Once you have read the listing, write it all out exactly.

::::::::

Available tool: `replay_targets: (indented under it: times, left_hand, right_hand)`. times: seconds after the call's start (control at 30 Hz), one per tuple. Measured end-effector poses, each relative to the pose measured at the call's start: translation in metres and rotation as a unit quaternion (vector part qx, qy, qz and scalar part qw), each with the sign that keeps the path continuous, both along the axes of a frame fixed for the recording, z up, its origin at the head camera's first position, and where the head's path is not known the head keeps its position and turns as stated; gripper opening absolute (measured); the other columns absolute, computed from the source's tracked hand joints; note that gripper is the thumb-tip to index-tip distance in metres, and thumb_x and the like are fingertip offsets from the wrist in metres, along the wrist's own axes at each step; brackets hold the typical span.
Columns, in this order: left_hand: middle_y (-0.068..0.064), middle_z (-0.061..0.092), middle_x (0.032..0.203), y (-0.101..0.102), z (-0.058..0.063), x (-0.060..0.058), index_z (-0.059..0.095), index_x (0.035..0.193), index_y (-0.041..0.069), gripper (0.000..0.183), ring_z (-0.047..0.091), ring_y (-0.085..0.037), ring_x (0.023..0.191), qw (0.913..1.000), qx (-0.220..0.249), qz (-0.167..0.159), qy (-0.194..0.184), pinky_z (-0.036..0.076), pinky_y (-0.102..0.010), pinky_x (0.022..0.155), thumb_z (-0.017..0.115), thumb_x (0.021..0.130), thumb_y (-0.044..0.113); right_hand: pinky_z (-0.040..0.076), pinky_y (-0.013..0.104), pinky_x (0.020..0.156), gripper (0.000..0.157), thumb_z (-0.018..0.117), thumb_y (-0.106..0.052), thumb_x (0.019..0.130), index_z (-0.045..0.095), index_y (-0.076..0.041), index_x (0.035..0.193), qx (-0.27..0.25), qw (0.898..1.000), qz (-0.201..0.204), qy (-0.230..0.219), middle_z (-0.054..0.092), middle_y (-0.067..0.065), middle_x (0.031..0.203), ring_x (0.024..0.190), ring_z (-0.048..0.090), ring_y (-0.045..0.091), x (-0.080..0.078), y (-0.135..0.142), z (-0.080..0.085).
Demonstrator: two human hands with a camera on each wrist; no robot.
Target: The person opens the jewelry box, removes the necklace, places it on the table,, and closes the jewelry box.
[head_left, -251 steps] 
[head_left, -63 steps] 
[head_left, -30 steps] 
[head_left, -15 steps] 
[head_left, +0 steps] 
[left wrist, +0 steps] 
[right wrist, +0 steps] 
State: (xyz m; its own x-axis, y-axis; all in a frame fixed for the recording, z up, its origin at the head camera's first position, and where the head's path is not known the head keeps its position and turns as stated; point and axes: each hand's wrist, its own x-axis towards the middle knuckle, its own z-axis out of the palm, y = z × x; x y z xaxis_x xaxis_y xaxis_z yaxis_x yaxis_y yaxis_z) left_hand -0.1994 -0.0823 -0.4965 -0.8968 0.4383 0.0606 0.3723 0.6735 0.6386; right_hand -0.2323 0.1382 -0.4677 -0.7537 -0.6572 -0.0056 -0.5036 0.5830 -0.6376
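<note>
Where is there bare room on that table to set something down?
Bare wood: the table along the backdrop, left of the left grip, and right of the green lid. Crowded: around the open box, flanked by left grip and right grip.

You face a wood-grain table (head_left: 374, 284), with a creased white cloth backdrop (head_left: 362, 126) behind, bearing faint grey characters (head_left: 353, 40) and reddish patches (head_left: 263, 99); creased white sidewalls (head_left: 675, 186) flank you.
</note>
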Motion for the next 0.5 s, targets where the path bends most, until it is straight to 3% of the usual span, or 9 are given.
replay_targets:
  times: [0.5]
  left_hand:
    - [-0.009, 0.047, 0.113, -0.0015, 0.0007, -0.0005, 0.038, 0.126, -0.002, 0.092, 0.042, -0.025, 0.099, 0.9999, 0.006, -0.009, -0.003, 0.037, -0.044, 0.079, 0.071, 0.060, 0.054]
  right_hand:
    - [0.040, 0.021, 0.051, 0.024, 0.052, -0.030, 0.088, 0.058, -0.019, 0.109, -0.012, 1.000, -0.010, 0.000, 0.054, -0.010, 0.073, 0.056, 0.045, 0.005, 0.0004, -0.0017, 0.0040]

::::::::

**SOLUTION**
Available tool: `replay_targets: (indented under it: times, left_hand, right_hand)`. times: seconds after the call's start (control at 30 Hz), one per tuple. Measured end-effector poses, each relative to the pose measured at the call's start: translation in metres and rotation as a unit quaternion (vector part qx, qy, qz and scalar part qw), each with the sign that keeps the path continuous, both along the axes of a frame fixed for the recording, z up, its origin at the head camera's first position, and where the head's path is not known the head keeps its position and turns as stated; gripper opening absolute (measured); the other columns absolute, computed from the source's tracked hand joints; note that gripper is the thumb-tip to index-tip distance in metres, and thumb_x and the like are fingertip offsets from the wrist in metres, along the wrist's own axes at each step; brackets hold the typical span.
Columns, in this order: left_hand: middle_y (-0.068..0.064), middle_z (-0.061..0.092), middle_x (0.032..0.203), y (-0.101..0.102), z (-0.058..0.063), x (-0.060..0.058), index_z (-0.059..0.095), index_x (0.035..0.193), index_y (-0.041..0.069), gripper (0.000..0.183), ring_z (-0.047..0.091), ring_y (-0.085..0.037), ring_x (0.023..0.191), qw (0.913..1.000), qx (-0.220..0.249), qz (-0.167..0.159), qy (-0.194..0.184), pinky_z (-0.036..0.076), pinky_y (-0.102..0.010), pinky_x (0.022..0.155), thumb_z (-0.017..0.115), thumb_x (0.021..0.130), thumb_y (-0.044..0.113); right_hand: pinky_z (-0.040..0.076), pinky_y (-0.013..0.104), pinky_x (0.020..0.156), gripper (0.000..0.157), thumb_z (-0.018..0.117), thumb_y (-0.106..0.052), thumb_x (0.019..0.130), index_z (-0.045..0.095), index_y (-0.076..0.041), index_x (0.035..0.193), qx (-0.27..0.25), qw (0.898..1.000), qz (-0.201..0.204), qy (-0.230..0.219), middle_z (-0.054..0.092), middle_y (-0.067..0.065), middle_x (0.031..0.203), ring_x (0.024..0.190), ring_z (-0.048..0.090), ring_y (-0.045..0.091), x (-0.080..0.078), y (-0.135..0.142), z (-0.080..0.085).
Demonstrator: two human hands with a camera on each wrist; no robot.
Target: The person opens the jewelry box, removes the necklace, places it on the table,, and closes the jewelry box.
[head_left, -251 steps] 
[head_left, -63 steps] 
[head_left, -30 steps] 
[head_left, -15 steps] 
[head_left, +0 steps] 
[left wrist, +0 steps] 
[right wrist, +0 steps] 
State: (xyz m; its own x-axis, y-axis; all in a frame fixed for the recording, z up, its origin at the head camera's first position, and where the head's path is not known the head keeps its position and turns as stated; point and axes: each hand's wrist, its own x-axis towards the middle knuckle, its own z-axis out of the palm, y = z × x; x y z xaxis_x xaxis_y xaxis_z yaxis_x yaxis_y yaxis_z) left_hand -0.1994 -0.0823 -0.4965 -0.8968 0.4383 0.0606 0.3723 0.6735 0.6386; right_hand -0.2323 0.1382 -0.4677 -0.7537 -0.6572 -0.0056 -0.5036 0.5830 -0.6376
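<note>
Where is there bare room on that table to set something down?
Bare wood: the table along the backdrop, left of the left grip, and right of the green lid. Crowded: around the open box, flanked by left grip and right grip.

You face a wood-grain table (head_left: 374, 284), with a creased white cloth backdrop (head_left: 362, 126) behind, bearing faint grey characters (head_left: 353, 40) and reddish patches (head_left: 263, 99); creased white sidewalls (head_left: 675, 186) flank you.
</note>
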Motion for the next 0.5 s, targets where the path bends most, until it is straight to 3% of the usual span, or 9 are given.
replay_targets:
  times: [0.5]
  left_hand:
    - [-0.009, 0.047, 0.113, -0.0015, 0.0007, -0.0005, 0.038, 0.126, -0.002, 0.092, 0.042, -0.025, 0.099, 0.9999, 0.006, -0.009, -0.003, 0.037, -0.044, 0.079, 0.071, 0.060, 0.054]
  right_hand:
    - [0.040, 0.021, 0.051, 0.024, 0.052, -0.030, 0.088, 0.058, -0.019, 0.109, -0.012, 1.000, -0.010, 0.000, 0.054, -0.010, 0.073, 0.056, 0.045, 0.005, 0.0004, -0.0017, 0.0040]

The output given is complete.